Stick-slip is also a major source of problems causing equipment failures if the drill string, due to the rotary oscillations induced therein, starts to build-up a negative torque, i.e. a torque in the opposite direction compared to the direction of rotation of the drive system. When negative torque exceeds a friction threshold, pipe-connections will tend to unscrew.
When stick-slip occurs, the effectiveness of the drilling process is affected, such that a planned drilling operation may be delayed over as much as a few days, with the risk of penalty fees and the like.
Accordingly, in various situations it is required to control the effect of stick-slip oscillations in borehole equipment, thereby mitigating as much as possible the above outlined problems.

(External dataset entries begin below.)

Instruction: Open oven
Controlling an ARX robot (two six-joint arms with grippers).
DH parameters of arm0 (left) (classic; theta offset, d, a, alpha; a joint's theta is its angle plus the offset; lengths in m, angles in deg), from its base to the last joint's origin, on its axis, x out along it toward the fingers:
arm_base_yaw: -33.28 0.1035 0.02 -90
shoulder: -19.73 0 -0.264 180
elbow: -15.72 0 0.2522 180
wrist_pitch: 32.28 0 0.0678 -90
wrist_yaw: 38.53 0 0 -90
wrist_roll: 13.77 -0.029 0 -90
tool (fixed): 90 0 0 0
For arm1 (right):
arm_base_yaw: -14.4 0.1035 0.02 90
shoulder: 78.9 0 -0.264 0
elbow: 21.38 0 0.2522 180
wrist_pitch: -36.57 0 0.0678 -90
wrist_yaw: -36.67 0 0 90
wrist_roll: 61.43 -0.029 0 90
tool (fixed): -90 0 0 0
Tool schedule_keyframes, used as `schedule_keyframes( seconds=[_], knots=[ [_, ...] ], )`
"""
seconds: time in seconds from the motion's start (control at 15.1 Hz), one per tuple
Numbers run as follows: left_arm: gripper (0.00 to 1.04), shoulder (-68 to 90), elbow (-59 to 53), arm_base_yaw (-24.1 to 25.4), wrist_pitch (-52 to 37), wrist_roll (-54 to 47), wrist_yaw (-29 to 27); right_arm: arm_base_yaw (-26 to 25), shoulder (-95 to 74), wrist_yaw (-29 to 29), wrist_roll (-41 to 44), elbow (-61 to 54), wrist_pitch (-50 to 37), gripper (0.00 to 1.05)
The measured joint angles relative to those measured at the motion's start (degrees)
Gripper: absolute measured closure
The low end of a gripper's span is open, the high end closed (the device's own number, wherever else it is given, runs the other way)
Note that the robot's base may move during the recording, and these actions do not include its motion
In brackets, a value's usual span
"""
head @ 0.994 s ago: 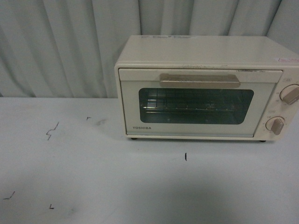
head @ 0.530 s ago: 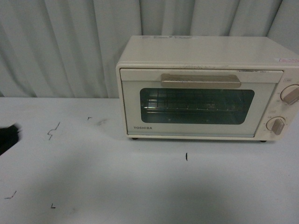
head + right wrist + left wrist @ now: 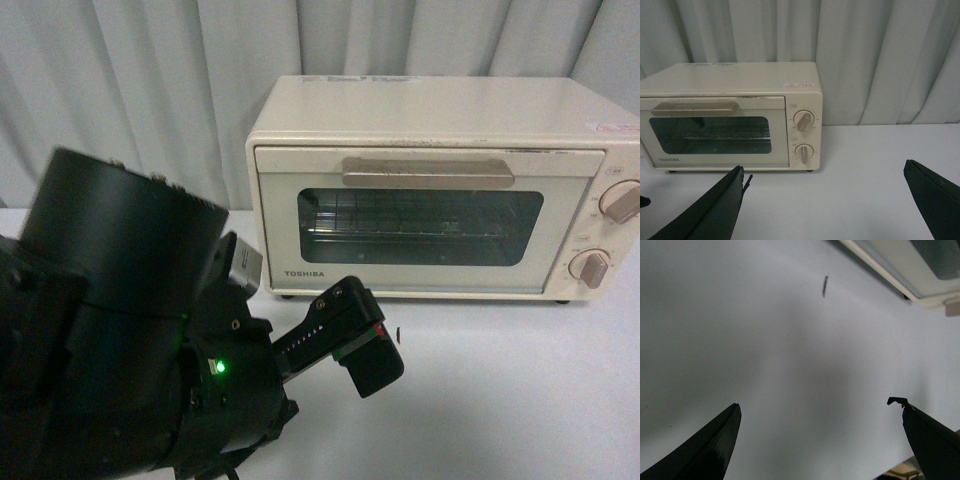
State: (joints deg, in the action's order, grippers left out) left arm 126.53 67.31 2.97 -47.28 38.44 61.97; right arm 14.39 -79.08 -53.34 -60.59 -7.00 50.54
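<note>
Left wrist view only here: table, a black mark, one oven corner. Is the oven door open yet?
Observer: No. The front view shows the oven door shut, nothing touching its bar handle.
Operator: Is the right gripper near it?
Observer: No. The right gripper hangs open over the table, well short of the oven, fingers wide apart.
Operator: Anything inside?
Observer: Only a wire rack shows through the glass.

Cream oven (image 3: 440,110), beige handle (image 3: 428,172), seemingly pinkish-beige knobs (image 3: 622,201)

An oven (image 3: 430,190) back right on the table (image 3: 520,400), curtain (image 3: 150,90) behind it, left arm (image 3: 120,330) at front left.
</note>
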Motion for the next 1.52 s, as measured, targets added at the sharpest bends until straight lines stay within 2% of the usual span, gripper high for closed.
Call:
schedule_keyframes(
  seconds=[0.46,0.86,1.52],
  knots=[
    [0.07,9.9,1.6,0.6,-8.1,19.7,0.0,0.0,0.0,0.0,0.0,0.0,0.0,0.06],
    [0.07,10.9,1.6,3.4,-10.5,22.9,-0.4,0.0,0.0,0.0,0.0,0.0,0.0,0.06],
    [0.07,10.9,1.6,3.4,-9.9,23.1,-1.1,0.0,0.0,0.0,0.0,0.0,0.0,0.06]
  ],
)
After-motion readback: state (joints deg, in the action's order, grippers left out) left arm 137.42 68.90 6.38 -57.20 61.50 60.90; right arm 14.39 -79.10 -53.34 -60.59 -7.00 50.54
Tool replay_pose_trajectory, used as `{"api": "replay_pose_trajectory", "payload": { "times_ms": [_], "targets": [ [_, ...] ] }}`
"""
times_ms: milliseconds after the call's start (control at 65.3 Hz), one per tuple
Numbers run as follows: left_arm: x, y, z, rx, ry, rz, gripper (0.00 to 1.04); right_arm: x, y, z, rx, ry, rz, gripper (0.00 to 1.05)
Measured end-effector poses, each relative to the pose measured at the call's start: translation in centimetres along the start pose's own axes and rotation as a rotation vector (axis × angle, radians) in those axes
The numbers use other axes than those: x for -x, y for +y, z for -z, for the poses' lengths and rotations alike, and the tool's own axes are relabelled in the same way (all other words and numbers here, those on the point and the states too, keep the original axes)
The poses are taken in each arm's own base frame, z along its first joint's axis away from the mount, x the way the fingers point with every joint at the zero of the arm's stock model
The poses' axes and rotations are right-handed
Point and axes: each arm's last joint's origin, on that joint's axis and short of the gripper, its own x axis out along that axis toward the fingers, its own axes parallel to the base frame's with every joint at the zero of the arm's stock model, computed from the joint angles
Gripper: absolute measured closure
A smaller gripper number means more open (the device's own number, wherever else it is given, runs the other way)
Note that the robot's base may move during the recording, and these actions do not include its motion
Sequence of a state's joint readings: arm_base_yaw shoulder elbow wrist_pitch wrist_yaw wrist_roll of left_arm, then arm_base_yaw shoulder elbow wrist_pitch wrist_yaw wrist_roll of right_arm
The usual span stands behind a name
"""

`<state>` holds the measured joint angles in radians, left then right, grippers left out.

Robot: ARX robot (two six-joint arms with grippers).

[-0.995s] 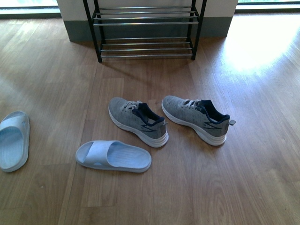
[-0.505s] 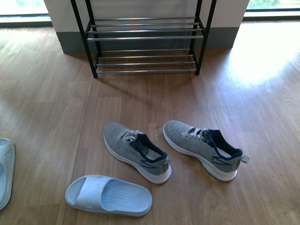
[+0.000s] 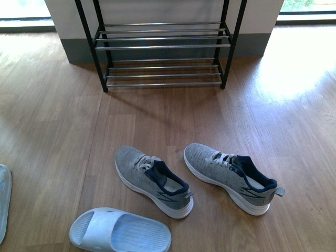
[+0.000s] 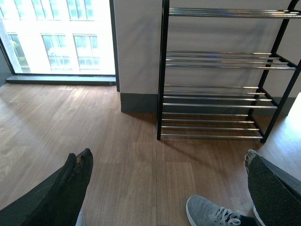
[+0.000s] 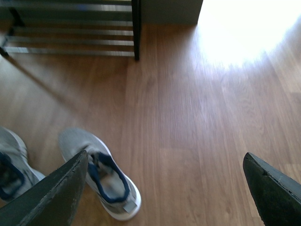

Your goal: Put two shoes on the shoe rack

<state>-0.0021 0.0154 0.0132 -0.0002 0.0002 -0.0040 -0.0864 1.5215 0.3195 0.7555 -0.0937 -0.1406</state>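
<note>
Beneath the right claw (image 5: 164, 157), seemingly apart, lies a sneaker (image 5: 106, 181).

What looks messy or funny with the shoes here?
The pale blue slides are split up: one slide lies beside the left grey sneaker, the other slide far off at the front view's left edge, mostly cut off. The right grey sneaker sits next to its mate. Nothing looks damaged.

Brown wooden floor (image 3: 47, 115), white wall (image 3: 62, 13) top middle, grey strip (image 3: 73, 51) along its foot, bright windows (image 3: 23, 8) in both top corners, sunny patch (image 3: 294, 68) upper right
</note>
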Motion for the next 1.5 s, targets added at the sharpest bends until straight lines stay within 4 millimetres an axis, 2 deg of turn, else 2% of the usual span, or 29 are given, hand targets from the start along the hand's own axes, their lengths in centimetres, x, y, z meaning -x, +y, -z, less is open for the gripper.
{"api": "replay_pose_trajectory", "payload": {
  "times_ms": [61,138,214,352,582,735,919,1072,1225,1363,1424,1501],
  "targets": [
    [0.0,0.0,0.0,0.000,0.000,0.000,0.09,-3.2,-0.2,1.8,0.072,0.102,0.014,0.09],
    [0.0,0.0,0.0,0.000,0.000,0.000,0.09,-6.2,-0.4,3.8,0.136,0.203,0.017,0.09],
    [0.0,0.0,0.0,0.000,0.000,0.000,0.09,-10.0,-0.5,7.0,0.225,0.323,0.005,0.09],
    [0.0,0.0,0.0,0.000,0.000,0.000,0.09,-14.5,-0.6,10.0,0.299,0.401,-0.010,0.09],
    [0.0,0.0,0.0,0.000,0.000,0.000,0.09,-20.0,0.3,13.3,0.380,0.477,-0.051,0.09],
    [0.0,0.0,0.0,0.000,0.000,0.000,0.09,-23.3,0.8,14.7,0.407,0.515,-0.073,0.09],
    [0.0,0.0,0.0,0.000,0.000,0.000,0.09,-25.0,1.2,14.7,0.415,0.555,-0.097,0.09],
    [0.0,0.0,0.0,0.000,0.000,0.000,0.09,-25.1,1.6,14.1,0.429,0.548,-0.087,0.09],
    [0.0,0.0,0.0,0.000,0.000,0.000,0.09,-23.7,1.7,12.8,0.420,0.536,-0.120,0.09],
    [0.0,0.0,0.0,0.000,0.000,0.000,0.09,-21.3,1.6,9.5,0.363,0.479,-0.193,0.09],
    [0.0,0.0,0.0,0.000,0.000,0.000,0.09,-20.5,1.8,9.2,0.349,0.489,-0.237,0.09],
    [0.0,0.0,0.0,0.000,0.000,0.000,0.09,-20.2,2.2,9.7,0.350,0.510,-0.255,0.09]
  ]
}}
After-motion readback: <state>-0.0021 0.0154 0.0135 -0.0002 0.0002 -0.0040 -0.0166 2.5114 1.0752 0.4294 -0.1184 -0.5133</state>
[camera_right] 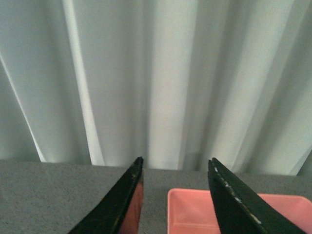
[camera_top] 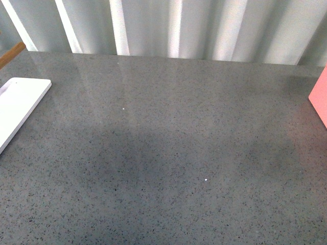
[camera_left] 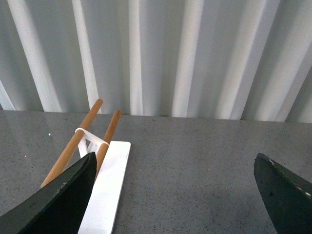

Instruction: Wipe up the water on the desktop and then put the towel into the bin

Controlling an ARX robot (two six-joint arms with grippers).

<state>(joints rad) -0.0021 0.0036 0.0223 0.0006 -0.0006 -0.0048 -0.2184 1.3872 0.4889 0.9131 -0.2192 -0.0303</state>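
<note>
On the speckled grey counter (camera_top: 168,153), a white tray (camera_top: 18,104) lies far left and a pink bin (camera_top: 321,99) far right; left fingers (camera_left: 63,200) spread wide, right fingers (camera_right: 239,204) parted, both grasping nothing

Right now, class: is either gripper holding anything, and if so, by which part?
Nothing is held. The left gripper is wide open, the right gripper open, with nothing between their fingers. No towel shows.

A staged test bench, seemingly: a glossy grey speckled stone desktop (camera_top: 168,153) fills the frame, pale pleated curtain (camera_top: 168,25) closing off the top edge
</note>
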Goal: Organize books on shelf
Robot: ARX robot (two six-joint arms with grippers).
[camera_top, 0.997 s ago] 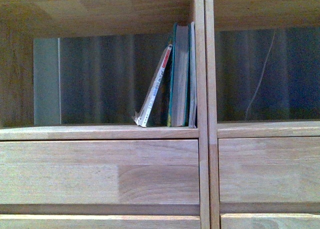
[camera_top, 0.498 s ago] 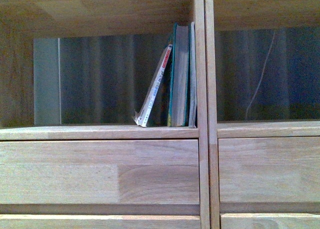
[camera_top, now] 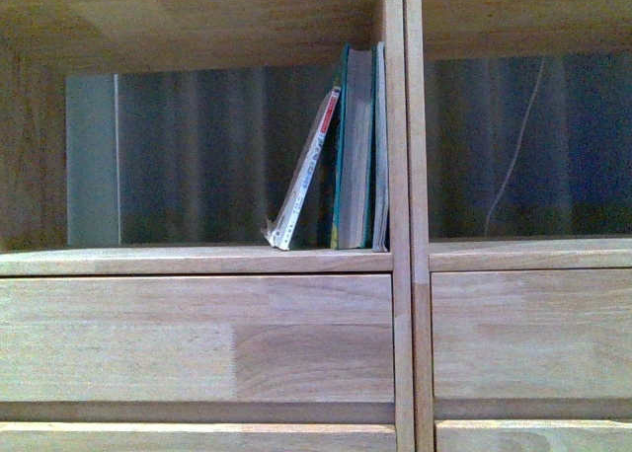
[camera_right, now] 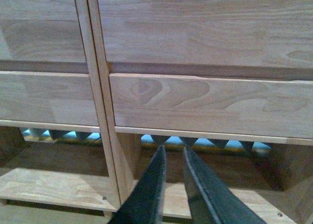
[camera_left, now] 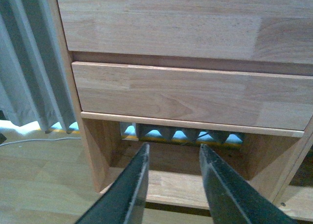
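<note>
In the front view three books stand in the shelf [camera_top: 197, 263] compartment left of the central double upright [camera_top: 405, 215]. A thin white paperback [camera_top: 304, 176] with a red spine mark leans right against the thicker teal-edged book [camera_top: 354, 146]. A thin pale book [camera_top: 381, 146] stands upright against the upright. Neither arm shows in the front view. My left gripper [camera_left: 171, 153] is open and empty, low before the bottom compartment. Held shut with nothing in it, my right gripper [camera_right: 173, 153] points at the bottom compartment right of the upright.
Plain wooden drawer fronts [camera_top: 197, 339] lie below the book compartment. The compartment right of the upright [camera_top: 523, 146] shows a thin cable. A grey curtain [camera_left: 27, 67] and wood floor [camera_left: 39, 175] lie beside the shelf's outer side.
</note>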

Mitigating the stick-slip phenomenon has been the subject of many studies and patent publications. International patent application WO 2010/063982, for example, suggests damping of stick-slip oscillations based on a frequency or wave propagation transmission line approach, by operating the speed controller having its frequency dependent reflection coefficient of torsional waves set to a minimum at or near the frequency of the stick-slip oscillations.
A problem with this known approach is that in stick mode, in which the bottom hole assembly comes to a complete standstill, the frequency approach fails to correctly describe the physical behaviour of the borehole equipment, as the speed of the bottom hole assembly obviously equals zero. Further, in practice, the bottom hole assembly rotates at relative low speeds, which makes a sufficient accurate sinusoidal waveform approach more difficult, and because a real drilling system shows a non-linear behaviour.